## [WHAT THE TASK ASKS]
Return an exact transcript of the material below from the line containing "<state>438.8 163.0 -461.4" through its final line, and no other lines.

── GIVEN DATA ──

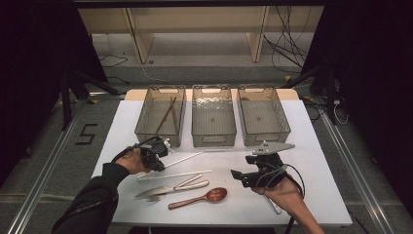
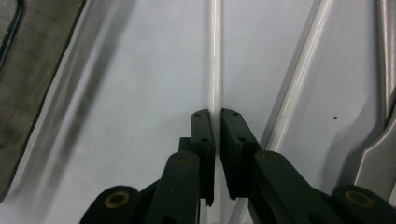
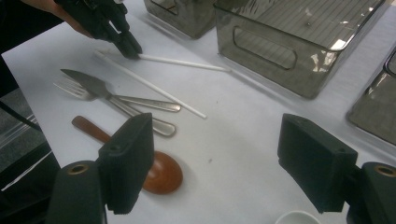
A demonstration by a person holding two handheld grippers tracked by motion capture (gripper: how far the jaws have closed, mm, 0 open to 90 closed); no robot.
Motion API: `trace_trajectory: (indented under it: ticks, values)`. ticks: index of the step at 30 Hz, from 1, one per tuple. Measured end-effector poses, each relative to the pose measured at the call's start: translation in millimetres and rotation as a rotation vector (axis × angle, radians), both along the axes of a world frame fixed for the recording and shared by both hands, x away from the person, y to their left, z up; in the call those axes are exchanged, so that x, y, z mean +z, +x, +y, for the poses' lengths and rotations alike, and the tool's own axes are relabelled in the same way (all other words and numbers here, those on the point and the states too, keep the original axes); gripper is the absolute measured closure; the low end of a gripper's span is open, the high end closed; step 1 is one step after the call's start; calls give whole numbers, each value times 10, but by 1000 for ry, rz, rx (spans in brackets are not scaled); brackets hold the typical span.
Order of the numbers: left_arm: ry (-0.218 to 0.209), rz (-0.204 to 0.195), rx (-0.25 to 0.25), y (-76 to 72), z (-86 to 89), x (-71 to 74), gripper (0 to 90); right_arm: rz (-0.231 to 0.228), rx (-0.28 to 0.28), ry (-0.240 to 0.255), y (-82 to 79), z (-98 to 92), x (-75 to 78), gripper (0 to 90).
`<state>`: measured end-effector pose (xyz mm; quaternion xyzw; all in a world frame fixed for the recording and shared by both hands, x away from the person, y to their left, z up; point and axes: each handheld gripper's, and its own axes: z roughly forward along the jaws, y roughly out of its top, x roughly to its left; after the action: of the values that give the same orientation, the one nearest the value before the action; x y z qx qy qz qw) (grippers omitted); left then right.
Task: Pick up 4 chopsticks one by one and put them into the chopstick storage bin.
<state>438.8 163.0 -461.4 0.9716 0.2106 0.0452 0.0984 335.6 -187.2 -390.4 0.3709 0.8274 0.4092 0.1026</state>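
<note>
While black left claw (image 2: pixel 217 135) pinches slim glossy white chopstick (image 2: pixel 214 60), matte tabletop (image 2: pixel 140 93)

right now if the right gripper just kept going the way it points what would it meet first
Probably the wooden spoon: the right gripper stands open and aims low across the table toward the cutlery, with the spoon's bowl nearest past its jaws. Depth is unclear, so it may meet bare tabletop first.
</note>
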Motion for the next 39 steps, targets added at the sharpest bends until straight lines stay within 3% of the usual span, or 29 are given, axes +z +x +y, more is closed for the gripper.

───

## [THE ANSWER]
<state>438.8 163.0 -461.4 0.9716 0.2106 0.0452 0.0984 335.6 -187.2 -390.4 0.3709 0.8274 0.4092 0.1026</state>
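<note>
While black left claw (image 2: pixel 217 135) pinches slim glossy white chopstick (image 2: pixel 214 60), matte tabletop (image 2: pixel 140 93)

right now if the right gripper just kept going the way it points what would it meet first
Probably the wooden spoon: the right gripper stands open and aims low across the table toward the cutlery, with the spoon's bowl nearest past its jaws. Depth is unclear, so it may meet bare tabletop first.
</note>
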Motion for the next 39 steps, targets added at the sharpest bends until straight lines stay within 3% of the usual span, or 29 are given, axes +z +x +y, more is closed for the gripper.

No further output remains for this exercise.